Pour la danseuse, le défi réside plutôt dans la traduction de I Chart en acadien. Le désir de créer une version acadienne de l’œuvre a été inspiré par le solo The door opened west, un projet similaire de Sarah Chase avec le danseur québécois Marc Boivin.

Les deux artistes ont en effet créé une version française du solo en anglais, afin de pouvoir raconter les histoires familiales du francophone aussi dans sa langue maternelle. «Les histoires ont affaire avec sa famille qui est francophone, donc de les raconter en français, j’assume que c’est normal et naturel pour Marc. Moi, ma mère est acadienne et mon père est anglophone, et je me suis rendue compte que ce sont plus des connexions avec mon père qui ressortent dans la pièce en anglais. Puis là, quand on fait la traduction, ce n’est pas mon père qui est dans la chambre avec moi, mais c’est plutôt ma mère! Alors à l’intérieur de moi, cela change vraiment la pièce! […] C’est comme un miroir, il y a quelque chose qui a changé avec la langue acadienne!», s’exclame Jacinte Armstrong, qui passe
naturellement de l’anglais, à l’acadien et à son «français d’école», comme elle l’appelle pendant l’entrevue.

Il ne s’agit donc pas seulement d’un travail de traduction linguistique pour transposer le solo en acadien, mais d’une réflexion plus profonde et intérieure autour des transformations et des significations de l’œuvre. «Il y a toutes sortes d’obstacles dans la traduction qui étaient inattendus», reconnaît l’Acadienne, à qui il reste encore du pain sur la planche pendant son mois de résidence artistique à Corner Brook.

Relier ses identités

L’artiste fait aussi remarquer que la langue acadienne donne une tonalité différente à l’œuvre en y apportant une dimension plus comique, notamment en jonglant avec les registres de langue et en y incorporant des mots en français. «Quand je fais la pièce en acadien, il y a des jokes qui sont dans la langue elle-même.
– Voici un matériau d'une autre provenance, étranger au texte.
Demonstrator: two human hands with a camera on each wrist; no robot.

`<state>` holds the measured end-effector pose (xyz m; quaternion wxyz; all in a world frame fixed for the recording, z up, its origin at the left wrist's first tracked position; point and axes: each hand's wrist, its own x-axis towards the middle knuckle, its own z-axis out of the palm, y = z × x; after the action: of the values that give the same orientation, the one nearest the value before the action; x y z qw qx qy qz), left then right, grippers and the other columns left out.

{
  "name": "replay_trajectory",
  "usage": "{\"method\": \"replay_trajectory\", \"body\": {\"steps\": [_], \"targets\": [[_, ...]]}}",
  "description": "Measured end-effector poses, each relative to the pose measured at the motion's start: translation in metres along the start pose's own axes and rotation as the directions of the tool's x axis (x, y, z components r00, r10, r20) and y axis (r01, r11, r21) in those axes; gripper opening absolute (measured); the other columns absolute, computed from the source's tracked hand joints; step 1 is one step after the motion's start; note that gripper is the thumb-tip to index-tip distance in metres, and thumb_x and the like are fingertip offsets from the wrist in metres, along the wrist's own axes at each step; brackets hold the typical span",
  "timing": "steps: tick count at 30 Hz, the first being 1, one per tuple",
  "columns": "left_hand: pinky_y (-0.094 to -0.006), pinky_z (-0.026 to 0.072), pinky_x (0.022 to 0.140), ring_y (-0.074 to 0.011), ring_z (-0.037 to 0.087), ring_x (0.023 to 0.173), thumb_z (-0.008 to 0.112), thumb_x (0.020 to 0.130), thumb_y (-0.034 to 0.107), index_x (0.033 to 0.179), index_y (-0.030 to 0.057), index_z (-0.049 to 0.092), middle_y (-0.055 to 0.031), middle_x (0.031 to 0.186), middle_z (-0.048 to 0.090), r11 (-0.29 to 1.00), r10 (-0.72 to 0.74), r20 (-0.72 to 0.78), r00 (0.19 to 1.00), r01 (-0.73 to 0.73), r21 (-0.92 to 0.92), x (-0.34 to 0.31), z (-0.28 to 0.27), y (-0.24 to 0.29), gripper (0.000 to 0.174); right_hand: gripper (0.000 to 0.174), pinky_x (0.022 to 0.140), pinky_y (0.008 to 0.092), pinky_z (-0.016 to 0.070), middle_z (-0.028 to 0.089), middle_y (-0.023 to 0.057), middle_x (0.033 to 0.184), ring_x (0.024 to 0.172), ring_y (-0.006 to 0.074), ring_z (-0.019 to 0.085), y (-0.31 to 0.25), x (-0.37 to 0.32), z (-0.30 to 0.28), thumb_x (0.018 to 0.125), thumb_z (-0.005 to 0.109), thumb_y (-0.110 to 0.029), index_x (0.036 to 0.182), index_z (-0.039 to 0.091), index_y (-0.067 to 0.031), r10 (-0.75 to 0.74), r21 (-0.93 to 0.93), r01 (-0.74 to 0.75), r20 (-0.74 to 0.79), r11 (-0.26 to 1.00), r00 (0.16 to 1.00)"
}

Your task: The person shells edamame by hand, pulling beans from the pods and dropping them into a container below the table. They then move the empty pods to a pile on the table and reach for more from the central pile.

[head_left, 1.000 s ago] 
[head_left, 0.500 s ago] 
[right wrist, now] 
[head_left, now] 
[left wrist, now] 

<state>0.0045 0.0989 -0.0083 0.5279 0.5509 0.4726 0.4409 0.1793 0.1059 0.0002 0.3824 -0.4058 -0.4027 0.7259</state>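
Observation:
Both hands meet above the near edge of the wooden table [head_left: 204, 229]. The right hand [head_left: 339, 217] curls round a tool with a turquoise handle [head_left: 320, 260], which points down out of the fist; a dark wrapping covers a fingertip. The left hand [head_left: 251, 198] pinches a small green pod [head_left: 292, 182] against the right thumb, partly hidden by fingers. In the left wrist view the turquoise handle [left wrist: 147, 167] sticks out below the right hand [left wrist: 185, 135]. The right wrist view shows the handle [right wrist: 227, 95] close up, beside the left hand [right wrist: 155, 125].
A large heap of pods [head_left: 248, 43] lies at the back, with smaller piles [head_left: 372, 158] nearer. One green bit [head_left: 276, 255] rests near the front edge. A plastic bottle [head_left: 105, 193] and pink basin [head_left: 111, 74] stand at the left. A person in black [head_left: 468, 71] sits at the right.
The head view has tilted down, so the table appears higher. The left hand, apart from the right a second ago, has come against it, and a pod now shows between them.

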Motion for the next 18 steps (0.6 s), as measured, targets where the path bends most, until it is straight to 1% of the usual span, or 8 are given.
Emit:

Tous les Acadiens comprenons la différence entre l’acadien et le français. Par exemple, quand je décris l’œil, c’est un peu technique et moi je ne parle pas des choses techniques en acadien, mais en français. Je vais donc dire les termes français avec mon accent acadien,et c’est drôle!», il-lustre-t-elle en riant.
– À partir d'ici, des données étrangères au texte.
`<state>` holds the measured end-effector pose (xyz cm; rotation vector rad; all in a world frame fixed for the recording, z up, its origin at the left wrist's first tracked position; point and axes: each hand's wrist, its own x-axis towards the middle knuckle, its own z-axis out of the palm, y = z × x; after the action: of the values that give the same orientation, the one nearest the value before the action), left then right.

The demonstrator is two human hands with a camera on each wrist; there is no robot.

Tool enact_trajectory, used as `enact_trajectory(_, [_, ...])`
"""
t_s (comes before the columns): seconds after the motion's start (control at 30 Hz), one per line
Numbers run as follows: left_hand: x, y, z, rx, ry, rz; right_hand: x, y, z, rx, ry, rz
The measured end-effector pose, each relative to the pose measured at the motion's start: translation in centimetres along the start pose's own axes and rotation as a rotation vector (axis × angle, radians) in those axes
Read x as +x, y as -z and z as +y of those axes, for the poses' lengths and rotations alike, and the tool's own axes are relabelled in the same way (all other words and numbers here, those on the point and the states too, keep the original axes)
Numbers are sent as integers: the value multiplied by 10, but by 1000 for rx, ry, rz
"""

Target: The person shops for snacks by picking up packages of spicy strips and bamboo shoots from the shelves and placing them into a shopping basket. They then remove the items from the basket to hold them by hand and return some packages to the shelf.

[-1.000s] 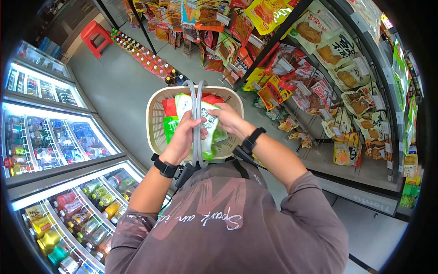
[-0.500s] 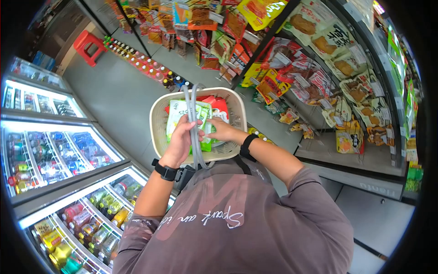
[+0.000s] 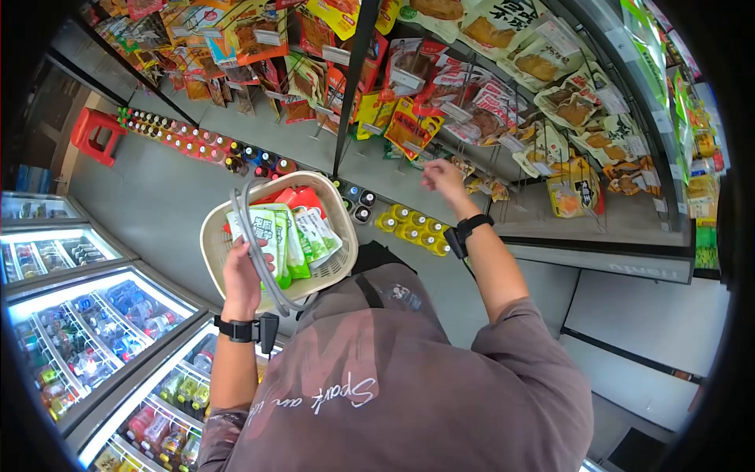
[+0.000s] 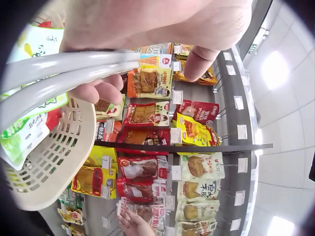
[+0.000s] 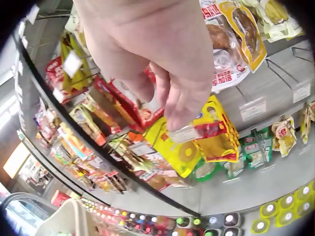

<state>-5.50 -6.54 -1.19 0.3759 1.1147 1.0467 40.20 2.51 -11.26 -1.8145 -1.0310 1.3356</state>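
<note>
In the head view a cream plastic basket (image 3: 351, 245) hangs tilted at the left front of the body. My left hand (image 3: 242, 285) grips its two grey handles (image 3: 249, 222), fingers curled round them. Inside the basket lie green-and-white snack packets (image 3: 269, 228) and a red packet (image 3: 296, 197). My right hand (image 3: 446, 181) is away from the basket, stretched toward the snack rack with its fingers loosely bent and nothing held. In the right wrist view its fingertips overlap a price tag (image 5: 183, 134) in front of yellow snack packets (image 5: 216, 135).
Packaged meat snacks (image 3: 472, 106) hang on rack hooks, with a black upright post (image 3: 354, 86) between sections. Yellow-capped bottles (image 3: 413, 228) and a row of small bottles (image 3: 189, 145) line the floor. Lit drink coolers (image 3: 118, 315) stand left; a red stool (image 3: 96, 135) is farther off.
My right hand has left the packets in the basket and moved right to the rack. The basket, held by my left hand, has shifted left and tilted. The view has turned toward the rack.
</note>
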Motion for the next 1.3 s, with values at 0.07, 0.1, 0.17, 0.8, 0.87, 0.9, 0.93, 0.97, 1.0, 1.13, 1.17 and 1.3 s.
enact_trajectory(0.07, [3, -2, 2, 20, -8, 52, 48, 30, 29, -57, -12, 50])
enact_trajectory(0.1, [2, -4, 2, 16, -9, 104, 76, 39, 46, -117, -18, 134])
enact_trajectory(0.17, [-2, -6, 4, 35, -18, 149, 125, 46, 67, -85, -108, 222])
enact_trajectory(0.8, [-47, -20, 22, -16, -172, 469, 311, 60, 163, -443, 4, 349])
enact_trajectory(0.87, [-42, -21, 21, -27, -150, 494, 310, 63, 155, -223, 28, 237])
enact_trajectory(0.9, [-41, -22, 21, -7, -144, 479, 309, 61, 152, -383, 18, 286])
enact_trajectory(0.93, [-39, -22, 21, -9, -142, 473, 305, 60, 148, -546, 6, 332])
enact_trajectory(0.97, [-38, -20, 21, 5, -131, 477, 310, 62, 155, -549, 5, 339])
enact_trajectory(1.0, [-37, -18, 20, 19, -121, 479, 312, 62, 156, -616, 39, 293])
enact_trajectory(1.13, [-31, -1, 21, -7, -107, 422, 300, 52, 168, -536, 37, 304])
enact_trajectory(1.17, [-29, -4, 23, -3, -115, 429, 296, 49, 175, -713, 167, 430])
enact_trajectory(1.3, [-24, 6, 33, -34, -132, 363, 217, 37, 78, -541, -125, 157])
En janvier dernier, la danseuse a présenté pour la première fois une courte ébauche de I Chart en acadien à Moncton qui a été très bien reçue par le public, encourageant l’artiste à poursuivre sur sa lancée.

Ce projet artistique est aussi une manière de créer un pont entre son identité acadienne et de danseuse contemporaine au lieu de devoir choisir entre l’une ou l’autre. «En Nouvelle-Écosse, l’identité acadienne est surtout construite autour des traditions acadiennes, qui paraissent très lointaines des notions de danse contemporaine et d’art expérimental. Tu as l’impression que ta vie de danseuse et d’Acadienne ne va pas chercher le même vécu et les mêmes expériences de vie, alors pour t’adapter dans les deux univers j’ai l’impression qu’il faut être soit acadienne ou être danseuse contemporaine.» Avec I Chart en acadien, c’est tout le contraire que Jacinte Armstrong souhaite revendiquer, en reliant ses deux identités: «Moi, je suis une artiste acadienne parce que je suis acadienne ET parce je suis une artiste. Je pense que le contenu de ma pièce n’a pas besoin de parler des traditions ou de l’histoire acadienne pour que ce soit une pièce acadienne», affirme-t-elle avec conviction.